### YOUR TASK
Of all the lines below, return only those starting with the line holding "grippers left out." and going on through the line holding "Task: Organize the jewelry", exactly as written.

(Data excerpts)
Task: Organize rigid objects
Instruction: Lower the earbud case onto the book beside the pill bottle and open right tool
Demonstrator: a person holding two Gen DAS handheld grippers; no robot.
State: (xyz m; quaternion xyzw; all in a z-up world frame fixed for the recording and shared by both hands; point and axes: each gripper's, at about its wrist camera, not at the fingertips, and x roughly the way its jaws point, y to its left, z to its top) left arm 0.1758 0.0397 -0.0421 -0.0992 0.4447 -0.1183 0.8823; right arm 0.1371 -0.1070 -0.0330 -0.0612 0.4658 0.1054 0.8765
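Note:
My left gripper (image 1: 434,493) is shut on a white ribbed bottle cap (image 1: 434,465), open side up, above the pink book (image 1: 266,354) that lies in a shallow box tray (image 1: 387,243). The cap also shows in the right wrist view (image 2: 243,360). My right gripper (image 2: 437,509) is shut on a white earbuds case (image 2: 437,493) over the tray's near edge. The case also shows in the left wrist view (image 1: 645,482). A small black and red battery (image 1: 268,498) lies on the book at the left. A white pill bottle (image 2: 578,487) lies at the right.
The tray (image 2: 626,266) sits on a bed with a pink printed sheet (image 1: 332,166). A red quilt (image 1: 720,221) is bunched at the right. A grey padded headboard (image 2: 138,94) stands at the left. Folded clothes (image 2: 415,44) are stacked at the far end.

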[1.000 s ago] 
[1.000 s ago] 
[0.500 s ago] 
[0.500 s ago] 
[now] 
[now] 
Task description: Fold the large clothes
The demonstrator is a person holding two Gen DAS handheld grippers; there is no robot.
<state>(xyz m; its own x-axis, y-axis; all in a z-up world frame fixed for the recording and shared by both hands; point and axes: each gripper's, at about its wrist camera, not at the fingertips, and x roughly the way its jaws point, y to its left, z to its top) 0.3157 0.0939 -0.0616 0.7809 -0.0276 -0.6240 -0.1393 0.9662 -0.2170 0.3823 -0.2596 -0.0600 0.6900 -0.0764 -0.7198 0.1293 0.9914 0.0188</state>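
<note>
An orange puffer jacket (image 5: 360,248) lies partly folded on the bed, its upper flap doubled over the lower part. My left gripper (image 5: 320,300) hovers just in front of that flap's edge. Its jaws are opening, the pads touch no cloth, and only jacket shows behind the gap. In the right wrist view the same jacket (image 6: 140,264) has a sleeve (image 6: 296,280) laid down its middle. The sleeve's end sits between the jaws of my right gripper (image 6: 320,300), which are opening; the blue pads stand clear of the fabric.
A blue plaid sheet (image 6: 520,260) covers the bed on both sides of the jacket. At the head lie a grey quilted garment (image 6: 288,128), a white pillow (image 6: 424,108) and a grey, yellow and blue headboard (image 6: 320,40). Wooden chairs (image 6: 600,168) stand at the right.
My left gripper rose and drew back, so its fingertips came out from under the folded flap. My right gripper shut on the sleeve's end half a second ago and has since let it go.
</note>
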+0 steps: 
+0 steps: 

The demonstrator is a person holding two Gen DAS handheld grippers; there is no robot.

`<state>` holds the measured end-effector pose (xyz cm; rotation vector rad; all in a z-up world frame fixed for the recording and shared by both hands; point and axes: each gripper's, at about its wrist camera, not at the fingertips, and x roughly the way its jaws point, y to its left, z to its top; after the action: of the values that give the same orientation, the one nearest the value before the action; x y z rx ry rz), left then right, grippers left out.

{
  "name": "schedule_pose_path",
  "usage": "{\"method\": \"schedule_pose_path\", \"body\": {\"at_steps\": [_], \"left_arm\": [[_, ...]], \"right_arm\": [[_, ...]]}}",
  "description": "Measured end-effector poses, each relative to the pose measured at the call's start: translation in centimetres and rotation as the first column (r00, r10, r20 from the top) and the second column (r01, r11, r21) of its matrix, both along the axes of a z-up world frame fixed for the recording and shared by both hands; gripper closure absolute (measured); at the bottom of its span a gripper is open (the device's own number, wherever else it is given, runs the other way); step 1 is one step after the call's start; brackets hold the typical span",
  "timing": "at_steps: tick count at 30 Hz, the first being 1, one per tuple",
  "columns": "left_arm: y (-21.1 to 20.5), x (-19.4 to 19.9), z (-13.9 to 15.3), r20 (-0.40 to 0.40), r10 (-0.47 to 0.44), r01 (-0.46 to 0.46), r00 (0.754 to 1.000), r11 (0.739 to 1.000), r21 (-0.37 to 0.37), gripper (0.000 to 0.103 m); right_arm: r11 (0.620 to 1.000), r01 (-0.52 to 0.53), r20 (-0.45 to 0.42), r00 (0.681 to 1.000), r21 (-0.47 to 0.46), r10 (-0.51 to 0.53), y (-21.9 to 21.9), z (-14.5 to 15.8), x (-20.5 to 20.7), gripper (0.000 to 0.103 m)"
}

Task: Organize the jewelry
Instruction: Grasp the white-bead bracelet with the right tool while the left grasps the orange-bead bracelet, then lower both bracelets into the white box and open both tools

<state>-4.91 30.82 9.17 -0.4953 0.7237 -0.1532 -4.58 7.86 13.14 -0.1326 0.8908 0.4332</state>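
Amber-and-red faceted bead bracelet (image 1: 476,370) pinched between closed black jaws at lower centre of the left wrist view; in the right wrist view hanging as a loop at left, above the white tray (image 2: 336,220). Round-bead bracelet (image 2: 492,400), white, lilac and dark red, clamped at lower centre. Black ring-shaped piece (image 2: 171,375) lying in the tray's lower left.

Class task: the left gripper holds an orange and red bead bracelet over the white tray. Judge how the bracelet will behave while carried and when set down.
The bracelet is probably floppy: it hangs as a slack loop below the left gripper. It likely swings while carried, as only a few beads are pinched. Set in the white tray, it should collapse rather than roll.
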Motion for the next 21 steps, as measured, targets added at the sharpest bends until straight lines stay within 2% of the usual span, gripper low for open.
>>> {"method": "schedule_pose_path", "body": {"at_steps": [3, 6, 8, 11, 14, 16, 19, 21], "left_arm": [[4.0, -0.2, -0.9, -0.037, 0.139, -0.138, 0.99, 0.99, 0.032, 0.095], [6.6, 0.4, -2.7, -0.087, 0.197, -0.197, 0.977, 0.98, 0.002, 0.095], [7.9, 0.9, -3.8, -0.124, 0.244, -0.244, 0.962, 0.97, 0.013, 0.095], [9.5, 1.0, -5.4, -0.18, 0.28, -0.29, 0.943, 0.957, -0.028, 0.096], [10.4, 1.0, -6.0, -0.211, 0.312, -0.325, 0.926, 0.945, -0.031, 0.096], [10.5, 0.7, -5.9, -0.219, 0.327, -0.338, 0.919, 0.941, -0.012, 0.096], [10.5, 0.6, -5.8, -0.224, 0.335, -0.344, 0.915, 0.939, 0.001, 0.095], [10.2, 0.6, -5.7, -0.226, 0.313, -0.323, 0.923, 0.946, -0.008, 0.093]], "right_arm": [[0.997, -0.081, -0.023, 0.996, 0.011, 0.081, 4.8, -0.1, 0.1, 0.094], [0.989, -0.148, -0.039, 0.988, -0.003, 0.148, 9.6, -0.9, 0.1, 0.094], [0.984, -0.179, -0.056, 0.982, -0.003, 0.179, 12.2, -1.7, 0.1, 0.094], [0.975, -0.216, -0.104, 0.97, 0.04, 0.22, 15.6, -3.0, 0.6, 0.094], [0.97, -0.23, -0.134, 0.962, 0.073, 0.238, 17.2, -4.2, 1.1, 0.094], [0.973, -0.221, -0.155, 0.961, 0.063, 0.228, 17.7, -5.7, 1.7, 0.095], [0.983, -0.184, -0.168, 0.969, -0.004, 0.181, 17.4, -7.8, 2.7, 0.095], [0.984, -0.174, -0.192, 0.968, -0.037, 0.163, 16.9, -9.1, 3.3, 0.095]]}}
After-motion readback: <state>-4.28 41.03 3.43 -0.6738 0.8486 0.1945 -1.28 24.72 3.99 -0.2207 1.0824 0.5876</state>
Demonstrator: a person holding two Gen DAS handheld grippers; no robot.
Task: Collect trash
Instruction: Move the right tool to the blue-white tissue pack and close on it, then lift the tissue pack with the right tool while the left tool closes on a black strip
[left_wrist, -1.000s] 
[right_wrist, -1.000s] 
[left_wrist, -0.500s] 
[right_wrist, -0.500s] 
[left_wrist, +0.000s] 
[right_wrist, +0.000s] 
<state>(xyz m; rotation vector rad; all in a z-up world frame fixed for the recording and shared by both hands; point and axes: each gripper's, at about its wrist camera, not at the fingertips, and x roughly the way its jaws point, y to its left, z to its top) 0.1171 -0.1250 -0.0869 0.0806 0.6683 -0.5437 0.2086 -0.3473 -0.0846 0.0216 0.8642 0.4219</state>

### RESULT
`<state>` holds the measured end-effector pose (xyz cm; rotation vector rad; all in a z-up world frame fixed for the recording and shared by both hands; point and axes: each gripper's, at about its wrist camera, not at the fingertips, and x roughly the way its jaws point, y to its left, z to its top; after the action: of the values that give the same orientation, the one nearest the value before the action; x y z rx ry rz), left then right, grippers left out.

{
  "name": "schedule_pose_path",
  "usage": "{\"method\": \"schedule_pose_path\", \"body\": {\"at_steps\": [_], \"left_arm\": [[_, ...]], \"right_arm\": [[_, ...]]}}",
  "description": "Measured end-effector poses, each relative to the pose measured at the call's start: translation in centimetres and rotation as the first column (r00, r10, r20 from the top) and the second column (r01, r11, r21) of its matrix, both along the axes of a z-up world frame fixed for the recording and shared by both hands; gripper closure absolute (measured); at the bottom of its span a gripper is open (the device's own number, wherever else it is given, runs the other way); step 1 is one step after the call's start; brackets hold the typical span",
  "timing": "at_steps: tick count at 30 Hz, the first being 1, one per tuple",
  "columns": "left_arm: y (-21.1 to 20.5), x (-19.4 to 19.9), z (-13.9 to 15.3), r20 (-0.40 to 0.40), r10 (-0.47 to 0.44), r01 (-0.46 to 0.46), r00 (0.754 to 1.000), r11 (0.739 to 1.000), r21 (-0.37 to 0.37), gripper (0.000 to 0.103 m); right_arm: r11 (0.620 to 1.000), r01 (-0.52 to 0.53), r20 (-0.45 to 0.42), r00 (0.681 to 1.000), r21 (-0.47 to 0.46), r10 (-0.51 to 0.53), y (-21.9 to 21.9), z (-14.5 to 15.8), x (-20.5 to 20.7), gripper (0.000 to 0.103 m)"
}

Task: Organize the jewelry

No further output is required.